Task directions: The answer must be every line of the data that holds the word "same".

Task inputs:
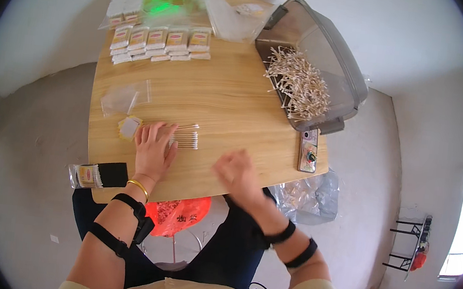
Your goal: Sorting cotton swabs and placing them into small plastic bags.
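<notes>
A small row of cotton swabs [188, 139] lies side by side near the front of the wooden table [220, 92]. One swab sits slightly apart at the row's far side. Over the left ends of the swabs rests my left hand [154, 146], fingers stretched out and palm down, covering part of the row. Just left of those fingers are small white and yellow cards [129, 127]. To the right of the swabs, my right hand [239, 173] hangs above the table's front edge. Motion smears its fingers, and I cannot make out anything in them.
A grey plastic bin [337, 54] lies tilted at right, loose swabs [300, 84] inside. Packed swab bags [157, 39] are stacked far left. Clear bags [127, 98] lie at left. A phone [308, 151] is by the right edge, a filled pack [88, 176] at the front left corner.
</notes>
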The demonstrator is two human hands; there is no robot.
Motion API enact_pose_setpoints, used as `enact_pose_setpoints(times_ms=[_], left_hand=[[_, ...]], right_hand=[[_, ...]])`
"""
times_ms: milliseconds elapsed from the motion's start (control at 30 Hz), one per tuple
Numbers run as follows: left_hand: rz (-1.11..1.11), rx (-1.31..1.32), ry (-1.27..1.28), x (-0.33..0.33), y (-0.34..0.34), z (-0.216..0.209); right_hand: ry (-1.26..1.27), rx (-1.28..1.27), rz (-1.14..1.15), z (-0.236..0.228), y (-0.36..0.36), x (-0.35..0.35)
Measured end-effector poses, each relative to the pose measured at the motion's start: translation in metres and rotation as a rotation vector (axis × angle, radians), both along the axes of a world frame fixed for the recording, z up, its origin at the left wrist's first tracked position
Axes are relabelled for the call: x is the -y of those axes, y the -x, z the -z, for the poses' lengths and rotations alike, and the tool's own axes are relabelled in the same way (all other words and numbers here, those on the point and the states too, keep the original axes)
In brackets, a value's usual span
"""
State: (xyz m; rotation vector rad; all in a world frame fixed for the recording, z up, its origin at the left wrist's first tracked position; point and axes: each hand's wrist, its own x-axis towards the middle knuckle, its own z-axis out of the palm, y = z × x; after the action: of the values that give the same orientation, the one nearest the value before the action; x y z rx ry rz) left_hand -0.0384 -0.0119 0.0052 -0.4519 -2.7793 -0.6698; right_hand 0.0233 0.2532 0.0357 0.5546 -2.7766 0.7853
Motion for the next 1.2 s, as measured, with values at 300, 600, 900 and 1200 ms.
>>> enact_pose_setpoints(times_ms=[300,600,900,1200], left_hand=[[0.085,0.028,0.051,0.001,0.002,-0.004],[0.055,0.061,0.088,0.002,0.000,0.001],[0.055,0.071,0.108,-0.002,0.003,-0.002],[0.058,0.069,0.061,0.000,0.002,-0.003]], right_hand=[[-0.477,-0.245,0.379,0.000,0.187,-0.117],[-0.458,0.046,0.281,0.014,0.215,-0.057],[-0.580,-0.080,0.683,0.014,0.220,-0.097],[-0.679,-0.071,0.750,0.017,0.232,-0.086]])
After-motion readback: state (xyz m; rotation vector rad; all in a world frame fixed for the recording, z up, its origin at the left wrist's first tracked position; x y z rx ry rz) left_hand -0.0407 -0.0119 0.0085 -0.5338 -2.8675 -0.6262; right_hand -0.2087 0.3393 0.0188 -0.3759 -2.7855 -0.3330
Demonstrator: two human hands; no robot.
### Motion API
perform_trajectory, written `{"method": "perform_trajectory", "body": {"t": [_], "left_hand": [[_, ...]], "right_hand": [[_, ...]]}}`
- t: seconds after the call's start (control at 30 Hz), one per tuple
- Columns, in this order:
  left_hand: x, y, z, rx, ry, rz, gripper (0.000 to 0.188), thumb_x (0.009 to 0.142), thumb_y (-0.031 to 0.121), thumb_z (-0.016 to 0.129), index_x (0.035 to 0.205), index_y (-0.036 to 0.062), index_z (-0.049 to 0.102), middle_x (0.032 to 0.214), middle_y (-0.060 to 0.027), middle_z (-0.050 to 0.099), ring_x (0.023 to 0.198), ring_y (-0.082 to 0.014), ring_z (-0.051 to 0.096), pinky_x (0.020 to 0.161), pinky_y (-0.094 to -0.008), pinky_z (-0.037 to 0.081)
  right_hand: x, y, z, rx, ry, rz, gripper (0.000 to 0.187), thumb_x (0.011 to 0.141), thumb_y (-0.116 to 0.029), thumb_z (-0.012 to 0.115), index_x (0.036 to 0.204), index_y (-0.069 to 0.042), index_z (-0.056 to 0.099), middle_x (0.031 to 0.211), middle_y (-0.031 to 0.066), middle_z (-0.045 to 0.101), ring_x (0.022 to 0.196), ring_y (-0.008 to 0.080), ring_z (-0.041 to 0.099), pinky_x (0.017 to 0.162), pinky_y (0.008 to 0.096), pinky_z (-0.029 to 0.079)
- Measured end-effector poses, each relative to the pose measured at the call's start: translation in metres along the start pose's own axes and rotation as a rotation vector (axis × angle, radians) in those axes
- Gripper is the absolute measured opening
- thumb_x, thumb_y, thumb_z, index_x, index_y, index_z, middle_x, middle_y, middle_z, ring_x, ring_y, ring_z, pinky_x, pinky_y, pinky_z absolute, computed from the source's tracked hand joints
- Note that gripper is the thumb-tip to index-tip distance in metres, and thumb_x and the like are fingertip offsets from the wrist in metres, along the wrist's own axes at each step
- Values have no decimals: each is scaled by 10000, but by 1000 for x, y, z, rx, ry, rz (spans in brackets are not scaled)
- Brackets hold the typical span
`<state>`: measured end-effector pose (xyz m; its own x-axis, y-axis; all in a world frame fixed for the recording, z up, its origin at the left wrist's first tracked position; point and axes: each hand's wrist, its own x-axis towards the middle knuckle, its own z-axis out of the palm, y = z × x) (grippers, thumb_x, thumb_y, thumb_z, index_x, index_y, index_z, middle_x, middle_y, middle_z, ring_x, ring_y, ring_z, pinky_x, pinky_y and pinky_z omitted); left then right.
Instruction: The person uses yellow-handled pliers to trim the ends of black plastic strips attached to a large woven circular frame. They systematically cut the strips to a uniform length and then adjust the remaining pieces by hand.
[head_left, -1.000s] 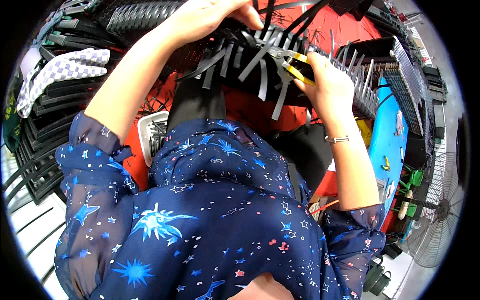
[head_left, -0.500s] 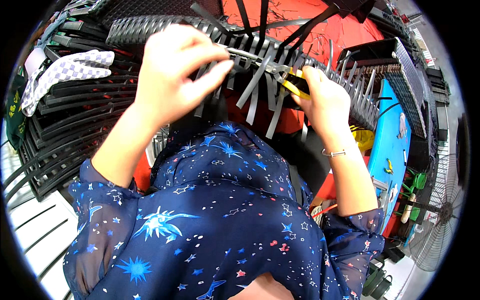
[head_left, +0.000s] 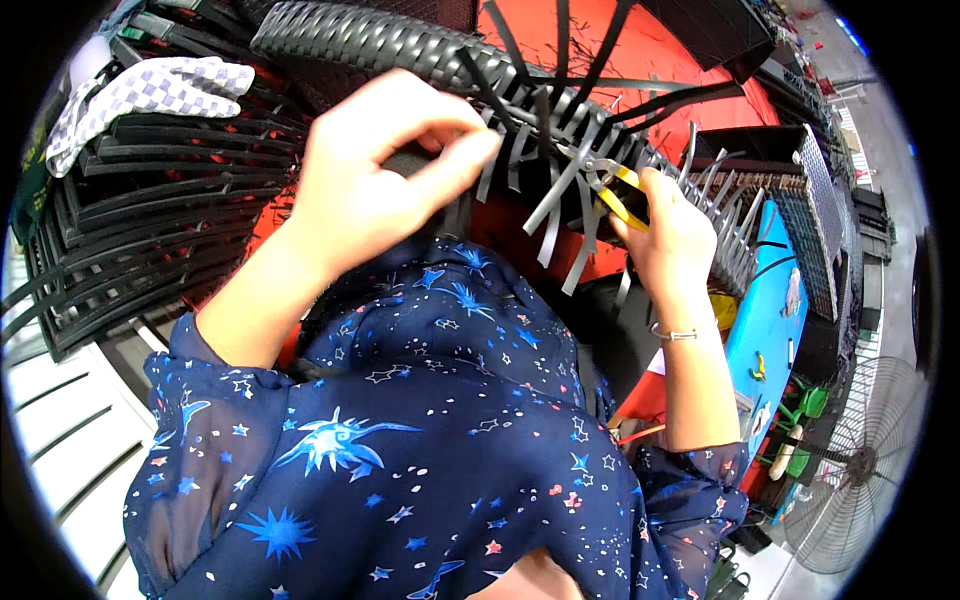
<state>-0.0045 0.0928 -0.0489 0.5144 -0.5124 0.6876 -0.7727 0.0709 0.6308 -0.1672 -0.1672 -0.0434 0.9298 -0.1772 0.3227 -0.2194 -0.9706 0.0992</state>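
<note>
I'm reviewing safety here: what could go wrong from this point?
The pliers in the right hand sit among crowded grey strips, so they might catch the wrong one. The bare left hand is close to those strips; an end could scratch it. The long black strips near the woven band might tangle.

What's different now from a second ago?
The bare left hand has moved back toward the body from over the black woven band; whether it let go of anything is unclear. The bare right hand still holds the yellow-handled metal pliers, which stay among the band's dangling flat dark strips.
</note>
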Motion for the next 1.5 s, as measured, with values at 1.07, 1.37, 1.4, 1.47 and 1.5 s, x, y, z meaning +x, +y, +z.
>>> {"method": "perform_trajectory", "body": {"t": [1.07,1.37,1.4,1.47,1.5], "left_hand": [[-30,-50,68,101,-30,270,221,789,173,749,1010,185,743,976,47,656,902,-176,607,839,-364,440],[-33,-49,66,121,-34,275,250,781,158,752,1030,183,739,943,35,648,851,-183,617,782,-357,463],[-33,-51,66,116,-37,275,262,780,154,752,1041,177,734,943,30,649,848,-188,619,777,-359,467],[-34,-55,68,103,-44,275,287,777,147,750,1063,166,726,942,19,652,842,-197,624,769,-363,475],[-34,-53,67,107,-48,272,301,774,144,749,1073,160,720,942,13,653,842,-201,625,770,-364,477]], "right_hand": [[9,-7,-9,-189,-35,-20,527,649,-249,891,1029,-111,554,893,87,643,738,338,662,622,409,521],[1,1,-6,-132,-60,-39,512,663,-256,886,1036,-115,564,879,93,651,719,348,659,617,410,523],[0,0,-6,-144,-78,-32,512,669,-250,885,1044,-109,565,879,98,654,723,346,662,622,409,526],[1,-2,-11,-113,-118,-25,504,672,-250,884,1031,-99,565,845,101,650,724,344,663,625,408,527],[4,-4,-14,-95,-136,-24,500,673,-250,884,1025,-94,564,828,102,648,725,343,664,627,408,528]]}}
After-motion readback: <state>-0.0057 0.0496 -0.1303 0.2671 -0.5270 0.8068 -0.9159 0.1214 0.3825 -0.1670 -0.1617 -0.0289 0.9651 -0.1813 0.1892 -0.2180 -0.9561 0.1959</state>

Answer:
Axes are relabelled for the call: x is the -y of those axes, y the -x, z the -z, for the poses' lengths and rotations alike, and the tool's own axes are relabelled in the same way (all other words and numbers here, those on the point and the states too, keep the original axes)
State: (xyz m; rotation vector rad; all in a world frame fixed for the recording, z up, its origin at the left wrist's first tracked position; point and axes: each hand's wrist, its own x-axis towards the middle knuckle, its own z-axis out of the palm, y = z × x; after the action: of the values that give the same orientation, the one nearest the value before the action; x y z rx ry rz) left_hand -0.0384 -0.0119 0.0052 -0.4519 -2.7793 -0.6698; right_hand 0.0233 0.2532 0.0357 0.5546 -2.7766 0.7853

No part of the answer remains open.